Write out the data word for word, taking care that no picture is carried over.

* * * * * * * * *

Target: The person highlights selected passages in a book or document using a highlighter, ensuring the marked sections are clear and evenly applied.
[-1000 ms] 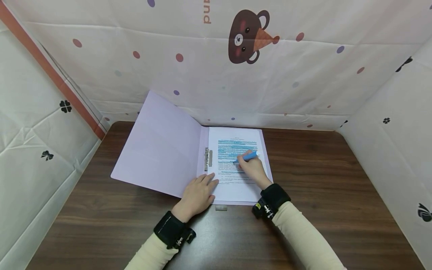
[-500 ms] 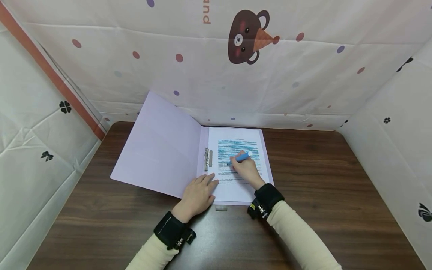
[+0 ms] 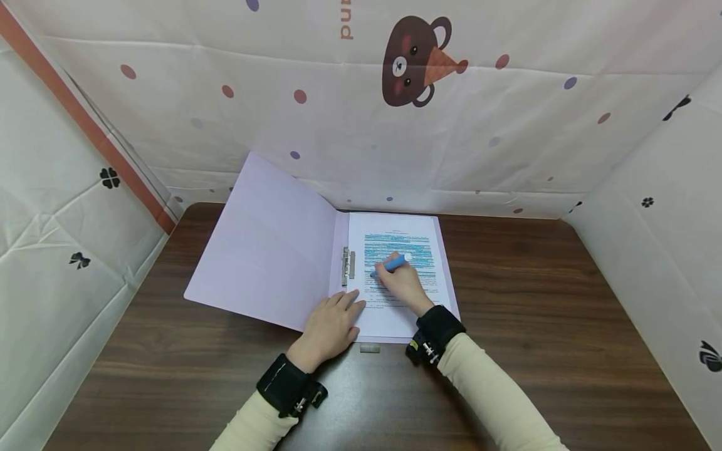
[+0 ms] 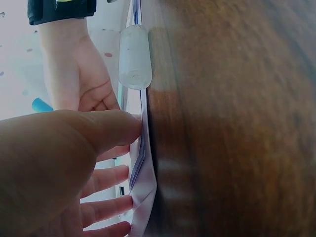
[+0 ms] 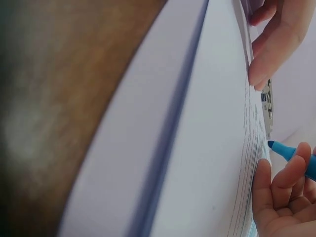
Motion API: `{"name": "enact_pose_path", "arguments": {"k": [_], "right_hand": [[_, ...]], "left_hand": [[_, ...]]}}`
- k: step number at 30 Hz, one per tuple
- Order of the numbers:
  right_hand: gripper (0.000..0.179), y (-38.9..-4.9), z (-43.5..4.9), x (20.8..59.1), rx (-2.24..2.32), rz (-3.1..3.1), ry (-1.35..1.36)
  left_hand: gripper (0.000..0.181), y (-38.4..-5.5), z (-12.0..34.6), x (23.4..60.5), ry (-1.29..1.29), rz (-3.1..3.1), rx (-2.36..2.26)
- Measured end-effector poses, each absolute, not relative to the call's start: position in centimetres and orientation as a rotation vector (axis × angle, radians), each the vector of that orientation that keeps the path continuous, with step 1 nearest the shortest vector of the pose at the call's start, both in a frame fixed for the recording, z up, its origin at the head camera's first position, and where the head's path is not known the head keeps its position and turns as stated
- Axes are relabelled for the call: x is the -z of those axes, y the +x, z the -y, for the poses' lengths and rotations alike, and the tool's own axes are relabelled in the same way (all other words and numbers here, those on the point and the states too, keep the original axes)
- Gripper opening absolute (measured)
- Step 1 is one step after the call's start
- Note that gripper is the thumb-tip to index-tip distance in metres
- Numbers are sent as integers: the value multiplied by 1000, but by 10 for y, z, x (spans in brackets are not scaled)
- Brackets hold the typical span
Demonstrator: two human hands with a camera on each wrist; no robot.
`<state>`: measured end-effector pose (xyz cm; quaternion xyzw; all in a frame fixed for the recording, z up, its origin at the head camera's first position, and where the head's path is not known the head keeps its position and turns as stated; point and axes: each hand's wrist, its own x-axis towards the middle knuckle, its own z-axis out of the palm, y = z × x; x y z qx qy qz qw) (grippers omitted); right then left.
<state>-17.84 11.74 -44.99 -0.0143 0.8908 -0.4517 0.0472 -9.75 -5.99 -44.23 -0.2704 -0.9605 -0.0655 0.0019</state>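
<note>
My right hand [image 3: 407,287] pinches a blue highlighter [image 3: 395,262], also visible as a blue marker body [image 5: 284,150] with a dark tip in the right wrist view. Its tip is at the left part of a printed sheet [image 3: 389,322], on which many upper lines are marked blue. The sheet lies in a lilac folder [image 3: 271,244] spread wide, its cover tilted up against the back cloth. Fingers straight and spread, my left hand [image 3: 329,329] rests on the sheet's lower left corner and the folder's edge, below the metal clip [image 3: 346,266].
A small translucent cylinder [image 4: 135,57], seen as a greyish piece [image 3: 369,348] in the head view, lies on the wooden table [image 3: 541,351] just in front of the folder. Patterned cloth [image 3: 316,125] hangs behind the table and at both sides.
My right hand has slid left across the sheet with the highlighter, from mid-line to near the left margin. The left hand and the folder have stayed in place.
</note>
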Motion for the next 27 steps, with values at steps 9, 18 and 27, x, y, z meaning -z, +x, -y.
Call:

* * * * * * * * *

ANSWER SECTION
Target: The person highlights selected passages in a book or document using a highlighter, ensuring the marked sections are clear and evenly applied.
[-1000 ms] 
[-500 ms] 
[+0 ms] 
[+0 ms] 
[+0 ms] 
Motion API: `{"name": "enact_pose_path", "arguments": {"k": [_], "right_hand": [[_, ...]], "left_hand": [[_, ...]]}}`
- k: step number at 30 Hz, one per tuple
- Order of the numbers:
  right_hand: gripper (0.000..0.179), y (-38.9..-4.9), z (-43.5..4.9), x (20.8..59.1), rx (-2.24..2.32), rz (-3.1..3.1), ry (-1.35..1.36)
  left_hand: gripper (0.000..0.181), y (-38.4..-5.5), z (-12.0..34.6), x (23.4..60.5), ry (-1.29..1.29), rz (-3.1..3.1), rx (-2.36..2.26)
- Measured end-effector poses, each absolute, not relative to the call's start: position in centimetres and orientation as a rotation vector (axis × angle, radians), each the vector of that orientation that keeps the path continuous, with step 1 nearest the shortest vector of the pose at the call's start, both in a frame fixed for the recording, z up, its origin at the head camera's first position, and where the head's path is not known the head keeps its position and turns as stated
- Axes are relabelled for the call: x is the -z of those axes, y the +x, z the -y, for the poses' lengths and rotations alike, and the tool's own axes are relabelled in the same way (all other words and numbers here, those on the point and the states too, keep the original axes)
- Gripper opening absolute (measured)
- Step 1 is one step after the call's start
- Note that gripper is the thumb-tip to index-tip distance in metres
- Numbers are sent as integers: the value multiplied by 1000, but by 10 for y, z, x (spans in brackets are not scaled)
- Brackets hold the typical span
Demonstrator: two human hands with a camera on each wrist; no robot.
`<state>`: measured end-effector pose (xyz cm; quaternion xyzw; all in a frame fixed for the recording, z up, its origin at the head camera's first position, and where the head's path is not known the head keeps its position and turns as stated; point and axes: each hand's wrist, its own x-axis towards the middle knuckle, its own z-axis out of the palm, y = z × x; x y z qx qy qz qw) (grippers omitted); right then left.
<state>-17.84 11.74 -44.99 -0.0143 0.8908 -0.4517 0.0472 -9.75 -5.99 -44.23 -0.2704 -0.9605 -0.0655 0.0019</state>
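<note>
My right hand [image 3: 407,287] pinches a blue highlighter [image 3: 395,262], also visible as a blue marker body [image 5: 284,150] with a dark tip in the right wrist view. Its tip is at the left part of a printed sheet [image 3: 389,322], on which many upper lines are marked blue. The sheet lies in a lilac folder [image 3: 271,244] spread wide, its cover tilted up against the back cloth. Fingers straight and spread, my left hand [image 3: 329,329] rests on the sheet's lower left corner and the folder's edge, below the metal clip [image 3: 346,266].
A small translucent cylinder [image 4: 135,57], seen as a greyish piece [image 3: 369,348] in the head view, lies on the wooden table [image 3: 541,351] just in front of the folder. Patterned cloth [image 3: 316,125] hangs behind the table and at both sides.
My right hand has slid left across the sheet with the highlighter, from mid-line to near the left margin. The left hand and the folder have stayed in place.
</note>
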Motion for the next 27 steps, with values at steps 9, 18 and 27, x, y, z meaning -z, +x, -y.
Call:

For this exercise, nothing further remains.